PROBLEM DESCRIPTION:
Write out the whole listing again so that each line matches the original.

----------------

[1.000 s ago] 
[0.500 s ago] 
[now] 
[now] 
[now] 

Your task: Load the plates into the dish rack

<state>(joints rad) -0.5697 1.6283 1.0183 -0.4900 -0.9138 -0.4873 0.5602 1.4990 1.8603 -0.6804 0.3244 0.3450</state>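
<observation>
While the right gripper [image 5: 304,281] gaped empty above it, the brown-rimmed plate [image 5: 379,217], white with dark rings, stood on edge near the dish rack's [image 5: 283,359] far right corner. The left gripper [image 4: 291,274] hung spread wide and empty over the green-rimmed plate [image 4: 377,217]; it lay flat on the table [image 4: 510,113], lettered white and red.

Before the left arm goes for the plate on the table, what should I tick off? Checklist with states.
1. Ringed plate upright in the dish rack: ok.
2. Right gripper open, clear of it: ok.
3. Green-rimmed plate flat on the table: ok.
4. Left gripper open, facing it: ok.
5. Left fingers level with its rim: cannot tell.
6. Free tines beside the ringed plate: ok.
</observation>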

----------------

RESULT OF THIS EXERCISE:
[1.000 s ago] 
[0.500 s ago] 
[now] 
[now] 
[now] 

Your task: Load the plates into the dish rack

<state>(joints rad) -0.5697 1.6283 1.0183 -0.4900 -0.9138 -0.4873 0.5602 1.4990 1.8603 -0.6804 0.3244 0.3450</state>
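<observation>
While the right gripper [image 5: 304,281] gaped empty above it, the brown-rimmed plate [image 5: 379,217], white with dark rings, stood on edge near the dish rack's [image 5: 283,359] far right corner. The left gripper [image 4: 291,274] hung spread wide and empty over the green-rimmed plate [image 4: 377,217]; it lay flat on the table [image 4: 510,113], lettered white and red.

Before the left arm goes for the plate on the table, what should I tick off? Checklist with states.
1. Ringed plate upright in the dish rack: ok.
2. Right gripper open, clear of it: ok.
3. Green-rimmed plate flat on the table: ok.
4. Left gripper open, facing it: ok.
5. Left fingers level with its rim: cannot tell.
6. Free tines beside the ringed plate: ok.
</observation>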

There's no more to the answer.